A fury rose within Tamsin. She wanted to jump up and slap Cash’s pretty face. “How dare you, Cash? You’re going to keep me safe? You’re not my boyfriend, you’re barely even my friend. You’re just the hot guy next door who runs away whenever I try and talk to you and bangs glamoured-up blondes every night of the week.” That strange blue fire that the King of Shadow had put inside her, it wanted to get out. But it wasn’t like the door, no. The blue fire was in her veins. All it needed was a little permission to reshape the world.
Cash snarled. “It’s too hard being near you, kid. It’s painful, is what it is. My wolf goes crazy whenever I smell you and since you live next door, I catch your scent all the time.”
“Your wolf? Is that what you call your penis?” Tamsin scoffed.
“I’m a shifter, darlin’. A werewolf. You must have known?”
Tamsin tried to shake her head. Not being able to move was incredibly irritating. “I thought you had a curse or something. I didn’t know what it was.”
His skin was so hot under her feet. “It’s why I bring girls home. Their scents help me forget yours, at least for a little while. I can’t be around you, Tamsin. Even sitting here, touching you is torture, because my wolf makes it unbearable.”
“Because it hates me?” Tamsin said.
Cash couldn’t look at her. “Because it thinks you’re our mate. My mate.”

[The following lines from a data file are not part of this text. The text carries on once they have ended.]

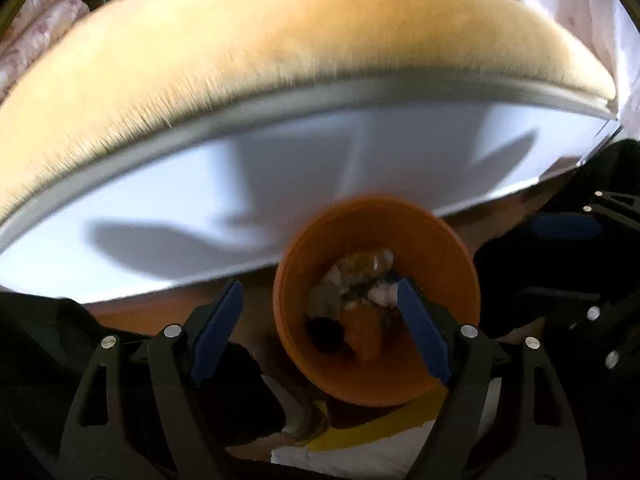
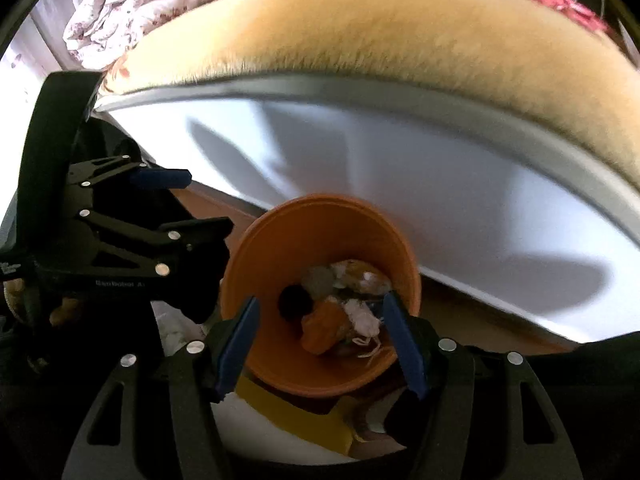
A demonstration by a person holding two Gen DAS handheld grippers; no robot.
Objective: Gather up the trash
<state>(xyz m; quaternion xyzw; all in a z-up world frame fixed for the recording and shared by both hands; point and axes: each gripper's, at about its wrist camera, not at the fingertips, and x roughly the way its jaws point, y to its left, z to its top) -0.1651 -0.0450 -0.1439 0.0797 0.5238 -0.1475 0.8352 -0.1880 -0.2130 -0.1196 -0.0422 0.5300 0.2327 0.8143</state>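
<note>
Both tools spread, empty — left tool (image 1: 320, 332), right tool (image 2: 318, 340) above orange bin (image 2: 280, 240) holding trash (image 2: 344, 304).

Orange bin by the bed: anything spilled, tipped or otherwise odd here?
Nothing stands out. The orange bin stands upright on the floor beside the white bed base, with the trash inside and no spill visible. Both frames are blurred, so small scraps could be missed.

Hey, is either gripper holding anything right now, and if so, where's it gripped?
Nothing is held. The left gripper and right gripper are both open above the orange bin.
</note>
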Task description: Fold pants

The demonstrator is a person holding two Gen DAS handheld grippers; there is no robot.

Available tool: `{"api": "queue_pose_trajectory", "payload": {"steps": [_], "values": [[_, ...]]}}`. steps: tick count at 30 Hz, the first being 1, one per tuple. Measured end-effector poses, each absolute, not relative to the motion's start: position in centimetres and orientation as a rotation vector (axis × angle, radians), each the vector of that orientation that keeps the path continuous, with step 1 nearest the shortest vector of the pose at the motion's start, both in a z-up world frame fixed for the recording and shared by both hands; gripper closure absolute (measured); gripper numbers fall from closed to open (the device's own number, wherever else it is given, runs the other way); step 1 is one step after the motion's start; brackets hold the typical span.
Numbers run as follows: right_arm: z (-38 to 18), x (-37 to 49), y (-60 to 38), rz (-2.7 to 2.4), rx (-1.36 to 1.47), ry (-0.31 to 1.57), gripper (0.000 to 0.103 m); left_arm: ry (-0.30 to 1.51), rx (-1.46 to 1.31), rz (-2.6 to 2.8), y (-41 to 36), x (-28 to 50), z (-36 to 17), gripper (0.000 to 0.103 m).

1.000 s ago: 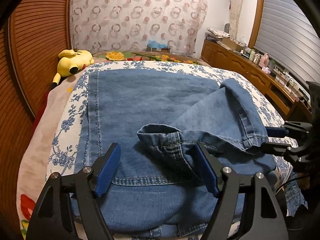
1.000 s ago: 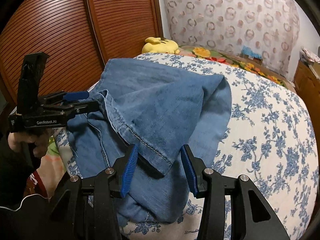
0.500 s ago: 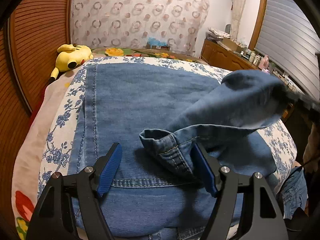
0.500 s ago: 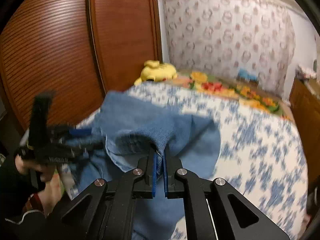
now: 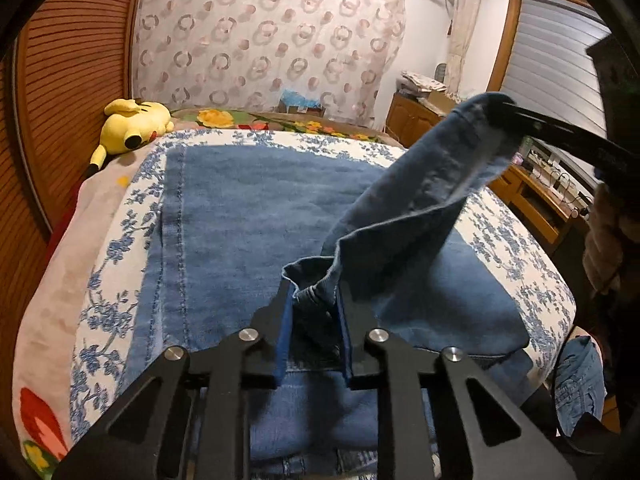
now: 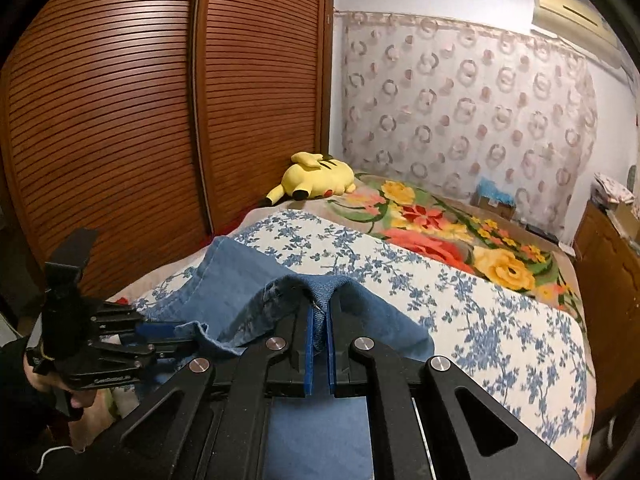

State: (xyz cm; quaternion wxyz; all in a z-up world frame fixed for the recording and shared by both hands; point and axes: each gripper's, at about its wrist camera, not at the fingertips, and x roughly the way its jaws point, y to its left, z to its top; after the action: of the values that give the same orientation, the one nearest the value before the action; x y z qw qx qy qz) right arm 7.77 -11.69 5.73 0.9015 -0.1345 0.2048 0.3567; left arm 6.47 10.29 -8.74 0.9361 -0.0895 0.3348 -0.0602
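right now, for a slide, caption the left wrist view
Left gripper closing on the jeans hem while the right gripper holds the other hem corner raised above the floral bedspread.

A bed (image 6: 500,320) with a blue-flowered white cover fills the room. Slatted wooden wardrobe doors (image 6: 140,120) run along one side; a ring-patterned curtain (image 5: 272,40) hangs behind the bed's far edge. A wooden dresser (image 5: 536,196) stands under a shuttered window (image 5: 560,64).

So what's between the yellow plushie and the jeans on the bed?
In the left wrist view, only bare bedding: the blue-flowered sheet runs between the yellow plushie and the jeans.
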Motion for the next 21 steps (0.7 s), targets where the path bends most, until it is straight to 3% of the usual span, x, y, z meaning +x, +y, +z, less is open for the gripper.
{"api": "queue_pose_trajectory", "payload": {"steps": [12, 21], "values": [[8.3, 9.2, -8.1, 0.807, -0.316, 0.373, 0.099, 0.511, -0.206, -0.127, 11.0, -0.2, -3.7, 0.085], [4.8, 12.5, -1.9, 0.841, -0.384, 0.468, 0.099, 0.580, -0.188, -0.068, 11.6, -0.9, -6.1, 0.085]]}}
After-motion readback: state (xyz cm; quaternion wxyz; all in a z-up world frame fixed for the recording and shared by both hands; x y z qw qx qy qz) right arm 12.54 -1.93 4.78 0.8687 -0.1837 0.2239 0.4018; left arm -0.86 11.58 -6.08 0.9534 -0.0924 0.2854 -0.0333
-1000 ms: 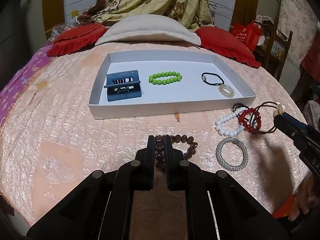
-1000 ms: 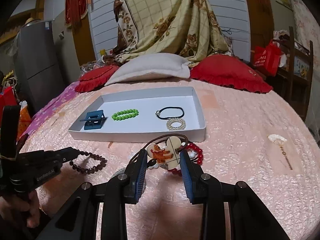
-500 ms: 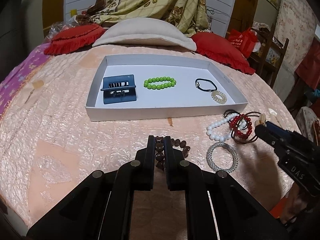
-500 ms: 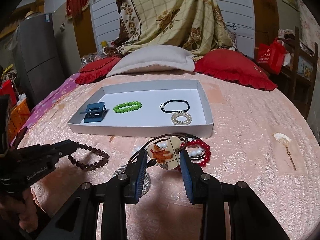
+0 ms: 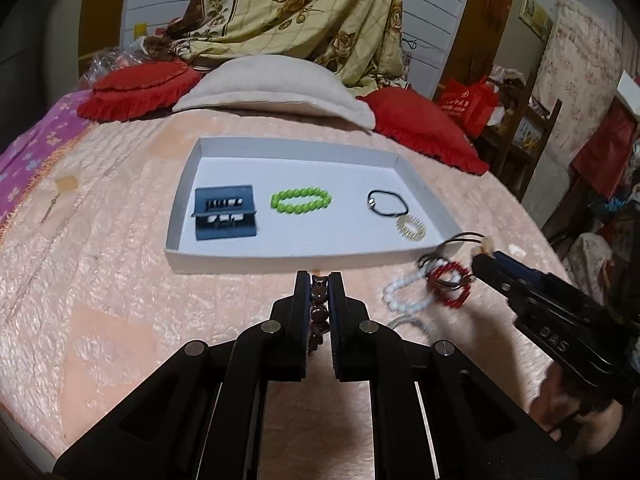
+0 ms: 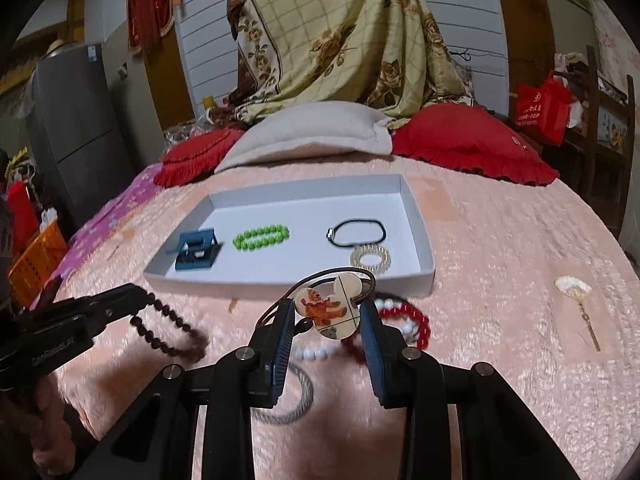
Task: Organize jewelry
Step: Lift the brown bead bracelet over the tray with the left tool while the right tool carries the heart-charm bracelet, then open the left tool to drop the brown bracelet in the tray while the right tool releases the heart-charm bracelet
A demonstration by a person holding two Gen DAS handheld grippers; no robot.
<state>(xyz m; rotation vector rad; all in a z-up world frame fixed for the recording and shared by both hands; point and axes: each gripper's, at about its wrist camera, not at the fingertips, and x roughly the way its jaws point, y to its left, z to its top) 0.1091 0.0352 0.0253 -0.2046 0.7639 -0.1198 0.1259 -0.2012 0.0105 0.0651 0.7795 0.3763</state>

Tamsin wanted to run or scream or sing or do anything to avoid having to think about this. It was too much. She’d heard about shifters and their mates from Suresh. One of his roommates was a tiger shifter who was using Tinder to find his true mate. One true mate, they said, fated and destined. Shifters have an overwhelming need to find them in order to be complete.